### Exercise brief
When you retype the data, keep every word exactly and include none of the pictures.

== Provided data ==

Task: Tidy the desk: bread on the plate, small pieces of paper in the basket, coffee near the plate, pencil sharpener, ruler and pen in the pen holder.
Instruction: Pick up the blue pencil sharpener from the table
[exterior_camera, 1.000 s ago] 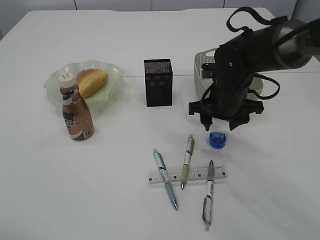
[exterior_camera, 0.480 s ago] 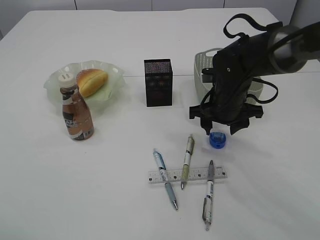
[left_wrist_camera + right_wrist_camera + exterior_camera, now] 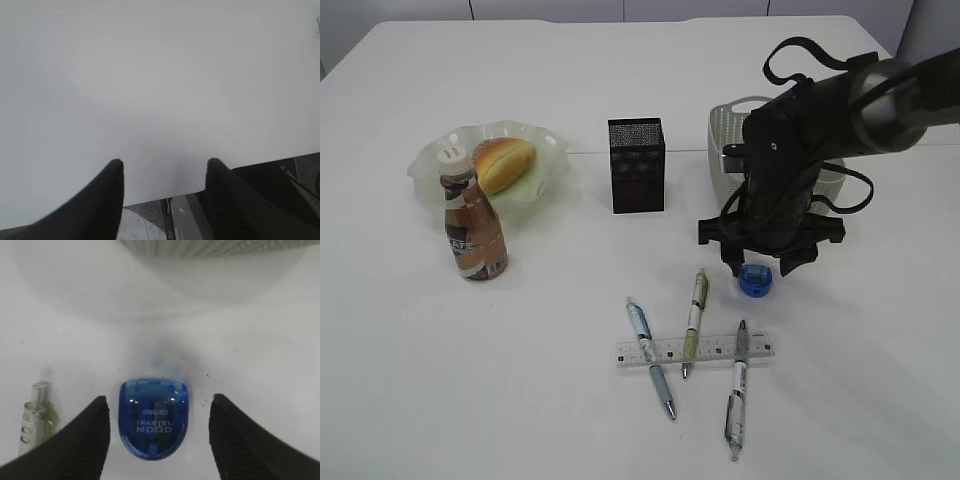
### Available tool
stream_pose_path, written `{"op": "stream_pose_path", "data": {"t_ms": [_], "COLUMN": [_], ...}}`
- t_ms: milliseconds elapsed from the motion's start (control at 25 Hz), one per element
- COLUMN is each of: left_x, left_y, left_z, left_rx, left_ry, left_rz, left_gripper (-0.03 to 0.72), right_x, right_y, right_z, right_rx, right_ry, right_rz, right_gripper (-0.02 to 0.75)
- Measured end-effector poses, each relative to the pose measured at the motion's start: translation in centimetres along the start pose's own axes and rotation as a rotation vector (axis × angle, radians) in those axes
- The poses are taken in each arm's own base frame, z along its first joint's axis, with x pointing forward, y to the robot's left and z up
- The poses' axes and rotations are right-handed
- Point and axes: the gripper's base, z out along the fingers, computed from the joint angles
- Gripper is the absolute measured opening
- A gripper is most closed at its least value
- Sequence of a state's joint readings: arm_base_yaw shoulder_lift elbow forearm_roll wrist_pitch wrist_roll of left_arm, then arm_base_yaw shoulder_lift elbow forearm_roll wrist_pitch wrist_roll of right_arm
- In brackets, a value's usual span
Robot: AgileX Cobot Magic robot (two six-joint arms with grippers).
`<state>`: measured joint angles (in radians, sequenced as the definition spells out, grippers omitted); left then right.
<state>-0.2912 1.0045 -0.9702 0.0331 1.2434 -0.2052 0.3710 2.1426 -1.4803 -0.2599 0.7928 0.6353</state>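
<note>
On the white desk (image 3: 440, 380), at about 4 o'clock from the black pen holder (image 3: 636, 165), the blue pencil sharpener (image 3: 755, 280) lies flat. The right gripper (image 3: 757, 262) hangs right over it with its jaws wide open, one finger on each side, not touching it. At 7 o'clock from the sharpener, three pens lie across the clear ruler (image 3: 694, 350). The left gripper (image 3: 164, 172) is open over bare desk and holds nothing.
</note>
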Motion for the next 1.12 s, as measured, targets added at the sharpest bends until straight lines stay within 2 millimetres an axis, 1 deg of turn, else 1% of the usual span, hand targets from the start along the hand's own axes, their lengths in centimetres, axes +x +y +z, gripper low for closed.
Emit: {"op": "stream_pose_path", "data": {"t_ms": [240, 880, 960, 1120], "left_x": [0.0, 0.0, 0.0, 0.0], "left_y": [0.0, 0.0, 0.0, 0.0], "left_z": [0.0, 0.0, 0.0, 0.0], "left_rx": [0.0, 0.0, 0.0, 0.0], "left_ry": [0.0, 0.0, 0.0, 0.0], "left_rz": [0.0, 0.0, 0.0, 0.0], "left_gripper": [0.38, 0.38, 0.379, 0.38], "right_x": [0.32, 0.37, 0.32, 0.24], "right_y": [0.11, 0.12, 0.15, 0.21], "right_z": [0.78, 0.93, 0.93, 0.93], "right_rx": [0.002, 0.005, 0.001, -0.006], "right_ry": [0.028, 0.033, 0.028, 0.019], "right_rz": [0.008, 0.01, 0.01, 0.01], "right_gripper": [0.489, 0.486, 0.468, 0.41]}}
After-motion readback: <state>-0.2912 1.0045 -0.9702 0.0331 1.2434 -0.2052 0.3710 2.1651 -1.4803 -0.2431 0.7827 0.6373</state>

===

### Response to the task
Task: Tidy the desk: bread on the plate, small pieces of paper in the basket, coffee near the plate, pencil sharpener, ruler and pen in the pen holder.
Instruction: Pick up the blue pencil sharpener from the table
[exterior_camera, 1.000 s ago] 
[exterior_camera, 0.480 s ago] 
[left_wrist_camera + right_wrist_camera + exterior_camera, now] 
### Available tool
stream_pose_path, written `{"op": "stream_pose_path", "data": {"t_ms": [_], "COLUMN": [_], ...}}`
- t_ms: milliseconds elapsed from the motion's start (control at 25 Hz), one per element
- COLUMN is each of: left_x, left_y, left_z, left_rx, left_ry, left_rz, left_gripper (-0.03 to 0.72), right_x, right_y, right_z, right_rx, right_ry, right_rz, right_gripper (-0.02 to 0.75)
- Measured end-effector poses, each relative to the pose measured at the motion's start: translation in centimetres along the start pose's own axes and rotation as a rotation vector (axis × angle, radians) in those axes
- The poses are taken in each arm's own base frame, z along its first joint's axis, with x pointing forward, y to the robot's left and z up
- The poses' axes and rotations are right-handed
- Point and axes: the gripper's base, z out along the fingers, computed from the joint angles
- Gripper is the absolute measured opening
- A gripper is most closed at its least value
- Sequence of a state's joint readings: arm_base_yaw shoulder_lift elbow forearm_roll wrist_pitch wrist_roll of left_arm, then arm_base_yaw shoulder_lift elbow forearm_roll wrist_pitch wrist_roll of right_arm
- In brackets, a value's usual span
Robot: AgileX Cobot Magic robot (two six-joint arms with grippers).
`<state>`: measured joint angles (in radians, sequenced as the definition spells out, grippers omitted); left then right.
<state>-0.2912 1.0045 -0.9702 0.0331 1.2434 -0.2052 0.3710 2.1426 -1.4803 -0.2599 0.7928 0.6353</state>
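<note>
On the white desk (image 3: 440, 380), at about 4 o'clock from the black pen holder (image 3: 636, 165), the blue pencil sharpener (image 3: 755, 280) lies flat. The right gripper (image 3: 757, 262) hangs right over it with its jaws wide open, one finger on each side, not touching it. At 7 o'clock from the sharpener, three pens lie across the clear ruler (image 3: 694, 350). The left gripper (image 3: 164, 172) is open over bare desk and holds nothing.
</note>
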Motion for the next 1.12 s, as measured, targets added at the sharpest bends until straight lines stay within 2 millimetres an axis, 1 deg of turn, else 1% of the usual span, hand targets from the start along the hand's own axes, their lengths in centimetres, axes +x +y +z, gripper low for closed.
Emit: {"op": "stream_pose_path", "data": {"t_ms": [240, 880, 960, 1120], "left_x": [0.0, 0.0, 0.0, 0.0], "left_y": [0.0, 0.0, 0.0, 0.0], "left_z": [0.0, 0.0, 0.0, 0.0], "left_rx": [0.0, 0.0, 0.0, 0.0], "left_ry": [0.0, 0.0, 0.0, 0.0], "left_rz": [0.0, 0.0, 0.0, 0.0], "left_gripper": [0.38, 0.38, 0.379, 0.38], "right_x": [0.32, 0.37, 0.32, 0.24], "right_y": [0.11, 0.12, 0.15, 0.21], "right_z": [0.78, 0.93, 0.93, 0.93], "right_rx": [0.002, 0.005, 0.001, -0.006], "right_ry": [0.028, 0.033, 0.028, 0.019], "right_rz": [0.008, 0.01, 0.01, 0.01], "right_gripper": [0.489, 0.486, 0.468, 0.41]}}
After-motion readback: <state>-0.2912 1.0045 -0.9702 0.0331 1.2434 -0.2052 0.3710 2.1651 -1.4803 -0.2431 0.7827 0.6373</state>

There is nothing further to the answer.